Всем нутром он почуял недоброе: «Неужто опала? Отречение?.. Нет, не похоже. Что тогда?..»
— Не молчи! — приказал.
— Да уж чего там молчать. В Суме повстречался со старцем Нифонтом. Он нонче у патриарха в приближении, а ездил он сей год на остров Кий, что в Онежской губе…
— Сатана!.. — прохрипел настоятель, непонятно к кому обращаясь.
Будто не слыша архимандрита, Герасим бесстрастно продолжал:
— Приехавши на остров Кий, Нифонт смотрел и мерил его трехаршинной саженью не в одном месте. Вымеряв, записывал, где какое место широко и высоко на все стороны от востока и запада, от лета и севера. А потом в тетрадях записал, где голой камень, где земля, где лес и болото, и губы сколь выдалось на остров, и в которую сторону…
Кулак настоятеля опустился на подручку кресла.
— Кто позволил? — крикнул и сразу понял: нет, не станет у него Никон позволения спрашивать.
— …А все для того, чтобы патриарху ведомо было, где монастырю Крестному пристойно быти — на каковом месте.
«Вот чем обернулся сан архимандрита с шапкою, с палицей, и с бедренником[89], и с осеняльными свечами[90]… Вот какой подкоп ведет патриарх под обитель соловецкую! Только подумать — дрожь пробирает: захиреет монастырь, отнимут у него угодья, отберут усолья, присвоят мельницы и промыслы… Господи, за что наказуешь!..»

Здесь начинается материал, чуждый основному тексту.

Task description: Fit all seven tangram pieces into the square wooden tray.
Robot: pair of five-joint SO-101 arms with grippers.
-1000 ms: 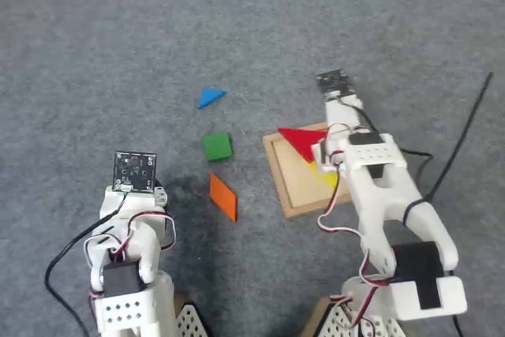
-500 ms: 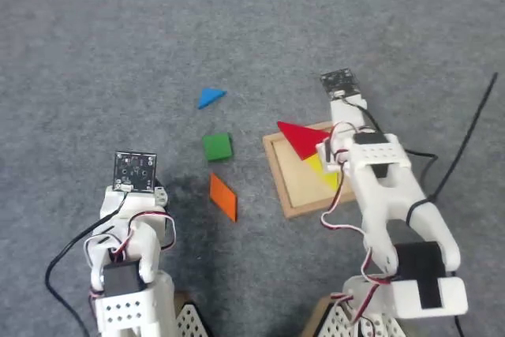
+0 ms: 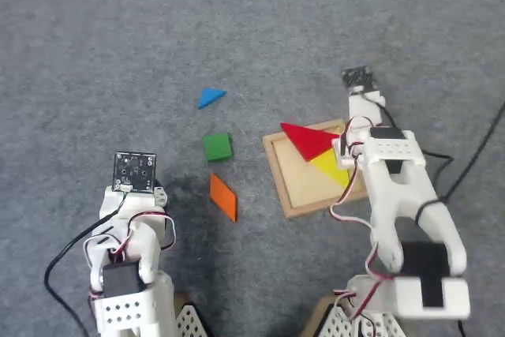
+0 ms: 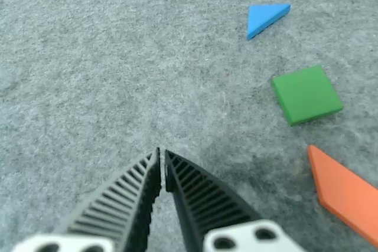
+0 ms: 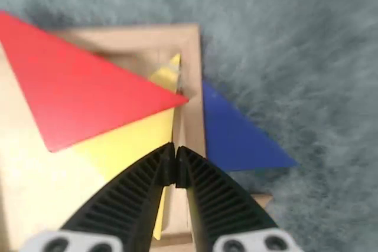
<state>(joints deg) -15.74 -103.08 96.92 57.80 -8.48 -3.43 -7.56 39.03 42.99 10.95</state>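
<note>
The square wooden tray [image 3: 275, 175] lies right of centre on the carpet. A red triangle [image 3: 308, 140] rests tilted across its far rim, over a yellow triangle [image 3: 331, 166] inside. My right gripper [image 5: 175, 149] is shut and holds nothing; it sits just above the yellow triangle [image 5: 127, 146] by the tray's rim [image 5: 192, 87]. A dark blue triangle [image 5: 236, 134] lies on the carpet against that rim. My left gripper [image 4: 162, 155] is shut over bare carpet, apart from the small blue triangle [image 4: 267, 17], green square [image 4: 306, 94] and orange parallelogram [image 4: 342, 193].
In the high view the small blue triangle [image 3: 211, 97], green square [image 3: 217, 147] and orange parallelogram [image 3: 223, 196] lie loose in a column left of the tray. Grey carpet covers the whole table. A black cable [image 3: 473, 155] trails at the right.
The right arm has swung to the right and farther out along the tray. The red triangle shifted slightly right with it, and more of the yellow triangle shows. The left arm stayed still.
</note>
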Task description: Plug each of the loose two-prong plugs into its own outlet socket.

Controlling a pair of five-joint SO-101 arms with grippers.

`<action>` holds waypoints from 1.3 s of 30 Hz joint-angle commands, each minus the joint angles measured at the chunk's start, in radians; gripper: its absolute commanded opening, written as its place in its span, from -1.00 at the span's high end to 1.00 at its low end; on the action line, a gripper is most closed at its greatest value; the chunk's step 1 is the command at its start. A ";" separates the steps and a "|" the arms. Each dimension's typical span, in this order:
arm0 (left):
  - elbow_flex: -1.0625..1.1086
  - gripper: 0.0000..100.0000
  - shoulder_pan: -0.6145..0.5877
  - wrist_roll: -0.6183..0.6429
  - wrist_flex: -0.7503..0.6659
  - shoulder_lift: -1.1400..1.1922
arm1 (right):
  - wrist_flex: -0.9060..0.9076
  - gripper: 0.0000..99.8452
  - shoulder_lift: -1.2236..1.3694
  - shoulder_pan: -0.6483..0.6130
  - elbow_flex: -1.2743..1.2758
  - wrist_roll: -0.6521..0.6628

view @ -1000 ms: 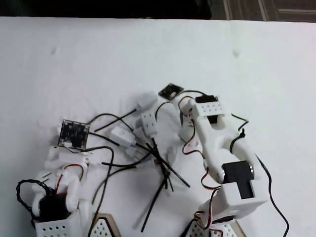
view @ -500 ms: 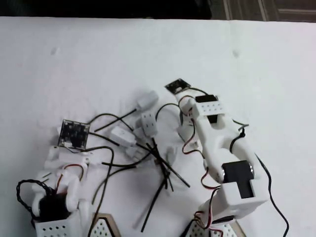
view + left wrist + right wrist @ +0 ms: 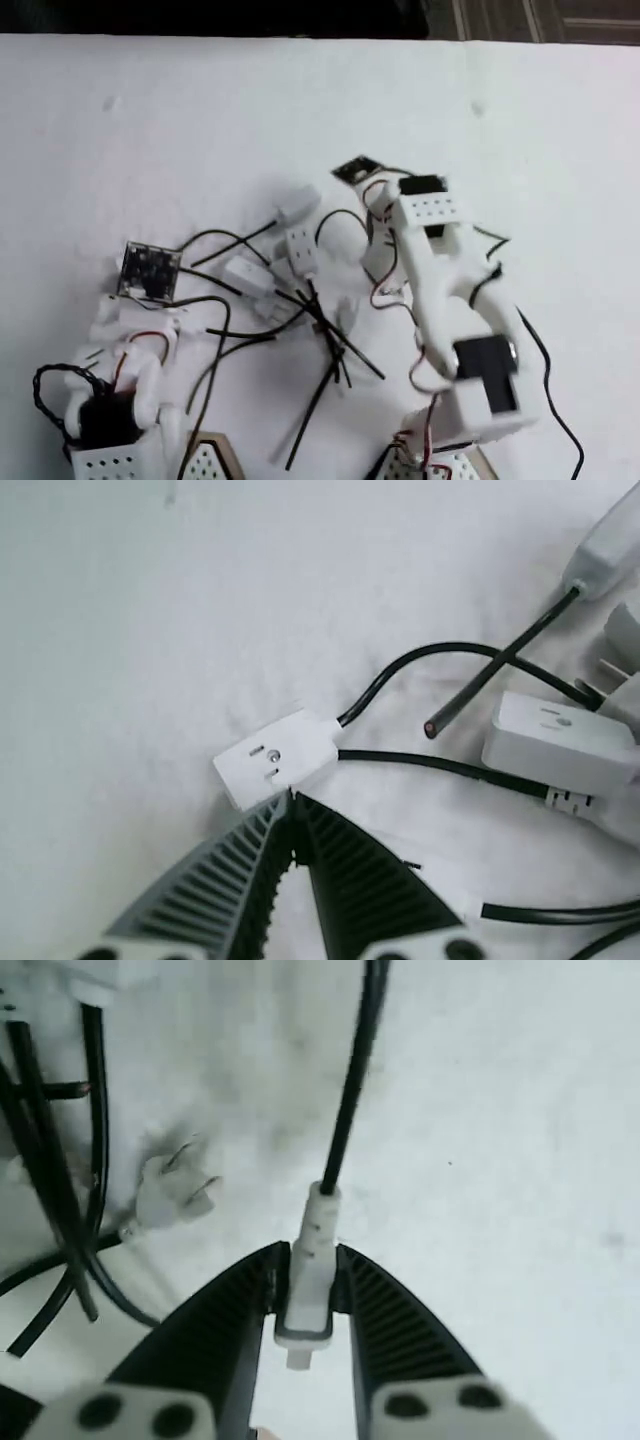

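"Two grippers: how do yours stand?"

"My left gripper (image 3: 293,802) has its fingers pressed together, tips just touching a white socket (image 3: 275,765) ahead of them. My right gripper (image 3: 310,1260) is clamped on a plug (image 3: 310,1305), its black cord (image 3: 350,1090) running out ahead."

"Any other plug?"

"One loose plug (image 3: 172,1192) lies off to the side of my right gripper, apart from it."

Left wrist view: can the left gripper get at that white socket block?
Probably yes: the socket block lies bare just ahead of the left gripper, whose shut jaws would need opening first.
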 commanded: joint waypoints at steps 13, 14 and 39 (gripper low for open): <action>-0.261 0.95 0.008 0.000 -0.230 -0.001 | 0.226 0.96 -0.768 -0.019 -0.064 0.009; -0.276 0.95 0.008 0.000 -0.230 -0.001 | 0.219 0.96 -0.814 -0.036 -0.064 0.009; -0.348 0.71 0.458 0.336 -0.222 -0.001 | -0.351 0.97 -1.544 -0.472 0.651 -0.494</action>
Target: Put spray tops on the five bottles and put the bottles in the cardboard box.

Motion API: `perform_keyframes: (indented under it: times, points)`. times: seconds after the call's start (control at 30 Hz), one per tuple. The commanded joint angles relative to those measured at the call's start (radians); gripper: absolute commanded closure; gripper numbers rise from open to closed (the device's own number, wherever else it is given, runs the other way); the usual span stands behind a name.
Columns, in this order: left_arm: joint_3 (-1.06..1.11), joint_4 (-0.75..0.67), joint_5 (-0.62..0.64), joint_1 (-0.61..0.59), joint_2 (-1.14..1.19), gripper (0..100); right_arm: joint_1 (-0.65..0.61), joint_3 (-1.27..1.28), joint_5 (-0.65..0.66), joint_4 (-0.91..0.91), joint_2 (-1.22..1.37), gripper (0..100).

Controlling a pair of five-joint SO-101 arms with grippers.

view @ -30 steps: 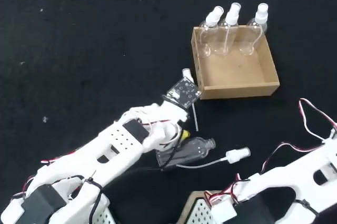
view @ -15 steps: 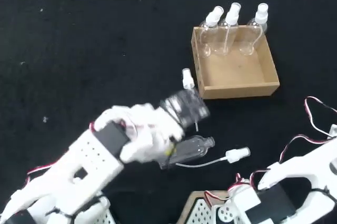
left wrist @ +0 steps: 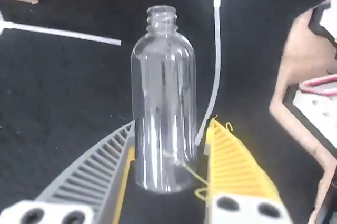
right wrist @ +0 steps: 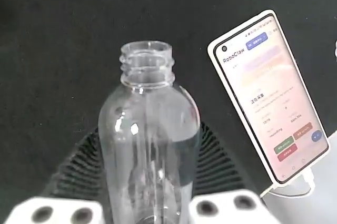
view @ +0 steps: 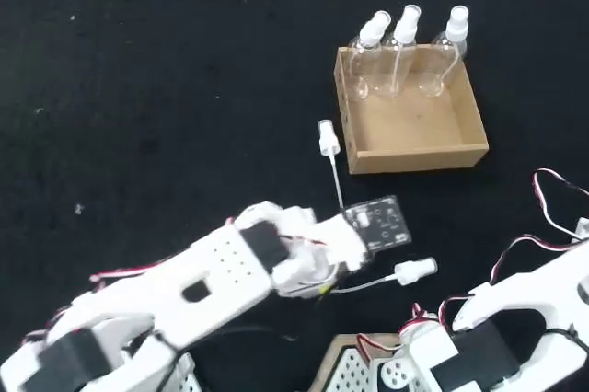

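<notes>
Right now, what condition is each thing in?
Boxed bottles: three, capped, leaning in cardboard box.
Table bottle: uncapped, lying down.
Held bottle: uncapped, clamped in right gripper.
Spray tops: two, loose on table.
Phone: screen lit.

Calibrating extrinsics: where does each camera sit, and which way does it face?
High view: fixed above the table, looking down on the cardboard box; shows the left arm and right arm.
Left wrist view: on the left arm's wrist, looking along its end effector at an uncapped bottle.
Right wrist view: on the right arm's wrist, looking along its end effector, shut on a second uncapped bottle, with a phone beside it.
Shared: the high and left wrist views both show the loose spray top and its tube.
</notes>
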Motion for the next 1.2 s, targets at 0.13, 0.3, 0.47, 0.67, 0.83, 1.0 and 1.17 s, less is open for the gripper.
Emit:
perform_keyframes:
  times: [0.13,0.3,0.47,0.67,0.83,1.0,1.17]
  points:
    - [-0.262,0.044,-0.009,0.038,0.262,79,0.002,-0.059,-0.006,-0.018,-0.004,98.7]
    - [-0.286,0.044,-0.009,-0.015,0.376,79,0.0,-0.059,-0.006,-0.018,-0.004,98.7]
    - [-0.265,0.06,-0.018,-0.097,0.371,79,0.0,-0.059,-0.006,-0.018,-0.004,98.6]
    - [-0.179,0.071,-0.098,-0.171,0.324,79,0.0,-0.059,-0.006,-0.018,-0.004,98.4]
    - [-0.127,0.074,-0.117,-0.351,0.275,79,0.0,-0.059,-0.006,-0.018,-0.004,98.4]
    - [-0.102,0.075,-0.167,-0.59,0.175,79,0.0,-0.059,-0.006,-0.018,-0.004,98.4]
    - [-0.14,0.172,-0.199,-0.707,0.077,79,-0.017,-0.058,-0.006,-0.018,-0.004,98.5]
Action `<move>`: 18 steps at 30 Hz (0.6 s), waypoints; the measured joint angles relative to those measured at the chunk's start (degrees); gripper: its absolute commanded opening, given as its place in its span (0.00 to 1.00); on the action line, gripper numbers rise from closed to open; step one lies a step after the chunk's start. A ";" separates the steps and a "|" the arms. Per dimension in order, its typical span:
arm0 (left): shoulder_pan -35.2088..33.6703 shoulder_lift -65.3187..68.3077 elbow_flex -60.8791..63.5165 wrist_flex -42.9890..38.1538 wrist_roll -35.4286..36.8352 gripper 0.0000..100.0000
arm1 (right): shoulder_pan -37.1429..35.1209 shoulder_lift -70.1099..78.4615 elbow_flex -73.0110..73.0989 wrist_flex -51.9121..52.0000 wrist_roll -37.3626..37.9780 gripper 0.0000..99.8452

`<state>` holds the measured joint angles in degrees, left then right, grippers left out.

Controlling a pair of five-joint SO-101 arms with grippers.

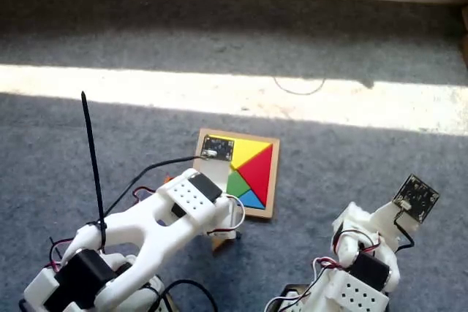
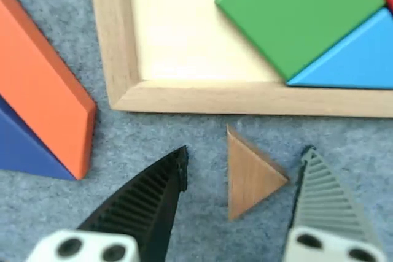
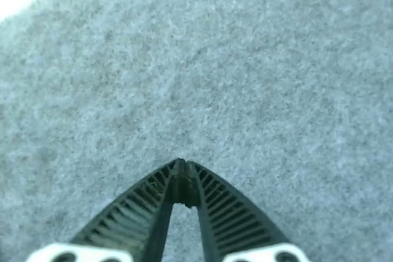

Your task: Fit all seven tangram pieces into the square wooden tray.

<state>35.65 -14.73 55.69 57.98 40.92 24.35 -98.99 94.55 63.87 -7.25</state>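
Observation:
The square wooden tray (image 1: 272, 180) lies on the carpet holding a yellow piece (image 1: 247, 153), a red piece (image 1: 259, 169), a green square (image 2: 301, 16) and a light blue triangle (image 2: 356, 59). Its corner nearest my left gripper is bare wood (image 2: 184, 35). My left gripper (image 2: 242, 161) stands open just outside the tray rim (image 2: 245, 98), with a small brown triangle (image 2: 249, 176) flat on the carpet between its fingers. An orange piece (image 2: 43, 84) and a dark blue piece (image 2: 18, 145) lie together outside the tray. My right gripper (image 3: 183, 169) is shut on nothing above bare carpet.
Grey carpet (image 1: 351, 144) surrounds the tray, crossed by a bright sunlit band (image 1: 219, 93). A thin loose wire (image 1: 300, 87) lies in that band. The right arm (image 1: 365, 253) sits folded near the front right, apart from the tray. A black antenna-like rod (image 1: 91, 151) rises at left.

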 measured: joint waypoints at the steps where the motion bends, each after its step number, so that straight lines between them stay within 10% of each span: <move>1: 0.00 0.00 -0.09 0.00 0.00 0.28 | 0.00 0.00 0.00 0.00 0.00 0.00; 18: 0.44 -0.09 -0.70 0.00 0.18 0.09 | 0.00 0.00 0.00 0.00 0.00 0.00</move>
<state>36.09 -14.81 54.99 57.98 41.10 24.35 -98.99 94.55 63.87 -7.25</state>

А Герасим ронял слова страшные и тяжелые, словно пудовые гири:
— От того же Нифонта выведал за немалую мзду, что Никон уговорил государя отписать ему из соловецкой вотчины Кушерецкую волость да Пильское усолье.
В глазах у настоятеля потемнело. «„Устами своими враг усладит тебя, но в сердце своем замышляет ввергнуть тебя в яму; глазами своими враг будет плакать, а когда найдет случай, не насытится кровью…“ Правду глаголишь ты, господи! Внемлю слову твоему и не уступлю Никону… Ни куска не получишь, патриарх собачий! Моя вотчина! Моя…» Грудь перехватило железными клещами, Герасим Фирсов нелепо вильнул всем телом, закачался и поплыл наискосок в дальний угол, потолок кельи неудержимо повалился под ноги…
Герасим успел подхватить архимандрита, боком сползающего с кресла. Старик синел на глазах, царапал ногтями грудь, судорожно разевал рот.
— Меркурия сюда, старца больничного! — закричал Фирсов. — Да живее, олухи!
Глава четвертая
1
Первым словом у Степанушки было «тятя». Второй годик пошел парнишке. Отец в нем души не чаял, мастерил ему судёнышки, туесочки, корзинки, большого деревянного коня вырезал, да только был тот конь Степанушке ни к чему. Парнишка смышленым рос, но зимой стряслась с ним беда. Играл он на куче бревен, а они возьми да раскатись. Завалило Степанушку по пояс. Милка, услыхав крик, выскочила на улицу, дитя из-под бревен вызволила. Хорошо, что был тепло одет Степанушка: наставило ему синяков да шишек, могло статься и хуже. А ножку все-таки сломало. Денисиха, как всегда, ругаясь под нос, долго врачевала его, но парнишка остался хромым: кость неверно срослась. С грустью поглядывал Степанушка то на деревянного коня, то на зажатую в досочки ногу и целыми днями лежал на печи.